Directions for this task: Could you return the full listing below exactly as it appears?

Information supplied:
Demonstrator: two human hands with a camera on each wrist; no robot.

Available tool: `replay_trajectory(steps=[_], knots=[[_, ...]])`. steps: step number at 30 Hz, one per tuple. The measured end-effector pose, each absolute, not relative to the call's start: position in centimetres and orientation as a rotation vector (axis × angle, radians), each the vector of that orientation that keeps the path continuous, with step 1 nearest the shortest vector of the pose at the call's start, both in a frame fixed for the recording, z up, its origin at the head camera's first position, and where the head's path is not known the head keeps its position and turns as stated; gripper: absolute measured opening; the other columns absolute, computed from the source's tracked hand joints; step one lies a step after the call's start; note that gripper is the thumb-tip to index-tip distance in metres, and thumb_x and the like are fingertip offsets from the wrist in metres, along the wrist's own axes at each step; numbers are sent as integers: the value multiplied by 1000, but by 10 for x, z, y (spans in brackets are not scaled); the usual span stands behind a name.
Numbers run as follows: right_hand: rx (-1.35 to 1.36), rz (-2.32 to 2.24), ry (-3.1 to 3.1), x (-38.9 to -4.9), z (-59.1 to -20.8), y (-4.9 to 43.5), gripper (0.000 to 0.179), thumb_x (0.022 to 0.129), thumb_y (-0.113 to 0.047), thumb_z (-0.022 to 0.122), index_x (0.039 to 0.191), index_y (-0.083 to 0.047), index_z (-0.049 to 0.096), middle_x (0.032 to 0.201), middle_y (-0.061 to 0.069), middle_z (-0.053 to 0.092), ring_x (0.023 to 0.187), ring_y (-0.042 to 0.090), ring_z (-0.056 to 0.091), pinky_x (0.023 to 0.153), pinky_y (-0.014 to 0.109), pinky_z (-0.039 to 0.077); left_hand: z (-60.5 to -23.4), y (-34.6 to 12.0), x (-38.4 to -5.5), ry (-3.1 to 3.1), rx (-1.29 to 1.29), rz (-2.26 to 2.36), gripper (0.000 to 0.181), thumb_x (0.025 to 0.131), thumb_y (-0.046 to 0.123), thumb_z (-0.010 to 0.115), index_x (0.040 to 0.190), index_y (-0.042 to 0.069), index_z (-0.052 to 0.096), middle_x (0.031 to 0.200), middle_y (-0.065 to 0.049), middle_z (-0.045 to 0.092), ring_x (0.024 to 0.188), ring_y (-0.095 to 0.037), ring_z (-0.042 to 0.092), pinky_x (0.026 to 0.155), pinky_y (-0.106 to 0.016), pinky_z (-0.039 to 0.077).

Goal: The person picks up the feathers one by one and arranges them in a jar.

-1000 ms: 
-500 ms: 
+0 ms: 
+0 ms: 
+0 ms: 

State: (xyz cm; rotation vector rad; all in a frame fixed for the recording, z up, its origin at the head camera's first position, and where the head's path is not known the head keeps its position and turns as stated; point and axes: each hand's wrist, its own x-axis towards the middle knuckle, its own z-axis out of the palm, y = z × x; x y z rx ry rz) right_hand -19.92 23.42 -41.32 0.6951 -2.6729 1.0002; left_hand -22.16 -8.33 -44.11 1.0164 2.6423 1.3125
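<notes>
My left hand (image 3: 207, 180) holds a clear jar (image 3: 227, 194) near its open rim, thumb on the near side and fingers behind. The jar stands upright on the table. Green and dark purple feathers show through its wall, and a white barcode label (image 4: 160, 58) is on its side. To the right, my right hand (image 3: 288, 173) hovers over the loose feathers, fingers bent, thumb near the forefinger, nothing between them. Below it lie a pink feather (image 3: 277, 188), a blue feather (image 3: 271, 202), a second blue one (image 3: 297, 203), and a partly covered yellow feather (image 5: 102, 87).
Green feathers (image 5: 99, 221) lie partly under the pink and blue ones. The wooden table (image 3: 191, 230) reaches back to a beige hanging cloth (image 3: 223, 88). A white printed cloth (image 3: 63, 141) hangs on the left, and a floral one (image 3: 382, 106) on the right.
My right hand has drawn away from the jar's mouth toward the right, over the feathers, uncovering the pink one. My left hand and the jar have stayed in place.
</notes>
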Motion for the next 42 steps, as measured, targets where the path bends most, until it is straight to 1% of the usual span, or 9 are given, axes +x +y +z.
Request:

Exercise result:
Demonstrator: two human hands with a camera on each wrist; no robot.

Available tool: `replay_trajectory(steps=[_], knots=[[_, ...]])`. steps: step number at 30 Hz, one per tuple. The measured end-effector pose, each absolute, not relative to the call's start: position in centimetres and orientation as a rotation vector (axis × angle, radians), each the vector of that orientation that keeps the path continuous, with step 1 nearest the shortest vector of the pose at the call's start, both in a frame fixed for the recording, z up, its origin at the head camera's first position, and where the head's path is not known the head keeps its position and turns as stated; gripper: absolute measured opening; the other columns absolute, computed from the source's tracked hand joints; step one lies a step after the call's start; note that gripper is the thumb-tip to index-tip distance in metres, and thumb_x and the like are fingertip offsets from the wrist in metres, along the wrist's own axes at each step; numbers are sent as integers: the value multiplied by 1000, but by 10 for x, z, y (spans in brackets are not scaled); the usual span stands behind a name.
Numbers run as follows: right_hand: rx (-1.35 to 1.36), rz (-2.32 to 2.24), ry (-3.1 to 3.1), x (-38.9 to -4.9), z (-59.1 to -20.8), y (-4.9 to 43.5), gripper (0.000 to 0.179), thumb_x (0.022 to 0.129), thumb_y (-0.113 to 0.047), thumb_z (-0.022 to 0.122), index_x (0.039 to 0.191), index_y (-0.083 to 0.047), index_z (-0.049 to 0.096), middle_x (0.032 to 0.201), middle_y (-0.061 to 0.069), middle_z (-0.053 to 0.092), ring_x (0.023 to 0.187), ring_y (-0.042 to 0.090), ring_z (-0.056 to 0.091), pinky_x (0.023 to 0.153), pinky_y (-0.014 to 0.109), pinky_z (-0.039 to 0.077); left_hand: z (-60.5 to -23.4), y (-34.6 to 12.0), x (-38.4 to -5.5), ry (-3.1 to 3.1), rx (-1.29 to 1.29), rz (-2.26 to 2.36), gripper (0.000 to 0.181), thumb_x (0.025 to 0.131), thumb_y (-0.046 to 0.123), thumb_z (-0.010 to 0.115), index_x (0.040 to 0.190), index_y (-0.042 to 0.069), index_z (-0.052 to 0.096), middle_x (0.031 to 0.200), middle_y (-0.065 to 0.049), middle_z (-0.045 to 0.092), ring_x (0.024 to 0.188), ring_y (-0.095 to 0.037), ring_z (-0.042 to 0.092), pinky_x (0.026 to 0.155), pinky_y (-0.106 to 0.016), pinky_z (-0.039 to 0.077).

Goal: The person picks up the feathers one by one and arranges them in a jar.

-1000 ms: 
-500 ms: 
+0 ms: 
+0 ms: 
+0 ms: 

State: (xyz cm; rotation vector rad; all in a frame fixed for the recording, z up, its origin at the head camera's first position, and where the head's path is not known the head keeps its position and turns as stated; point and axes: each hand's wrist, its own x-axis towards the middle knuckle, its own z-axis out of the palm, y = z × x; x y z rx ry rz) right_hand -19.92 23.42 -41.32 0.6951 -2.6729 1.0002; left_hand -22.16 -8.33 -44.11 1.0164 2.6423 1.3125
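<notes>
My left hand (image 3: 207, 180) holds a clear jar (image 3: 227, 194) near its open rim, thumb on the near side and fingers behind. The jar stands upright on the table. Green and dark purple feathers show through its wall, and a white barcode label (image 4: 160, 58) is on its side. To the right, my right hand (image 3: 288, 173) hovers over the loose feathers, fingers bent, thumb near the forefinger, nothing between them. Below it lie a pink feather (image 3: 277, 188), a blue feather (image 3: 271, 202), a second blue one (image 3: 297, 203), and a partly covered yellow feather (image 5: 102, 87).
Green feathers (image 5: 99, 221) lie partly under the pink and blue ones. The wooden table (image 3: 191, 230) reaches back to a beige hanging cloth (image 3: 223, 88). A white printed cloth (image 3: 63, 141) hangs on the left, and a floral one (image 3: 382, 106) on the right.
My right hand has drawn away from the jar's mouth toward the right, over the feathers, uncovering the pink one. My left hand and the jar have stayed in place.
</notes>
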Motion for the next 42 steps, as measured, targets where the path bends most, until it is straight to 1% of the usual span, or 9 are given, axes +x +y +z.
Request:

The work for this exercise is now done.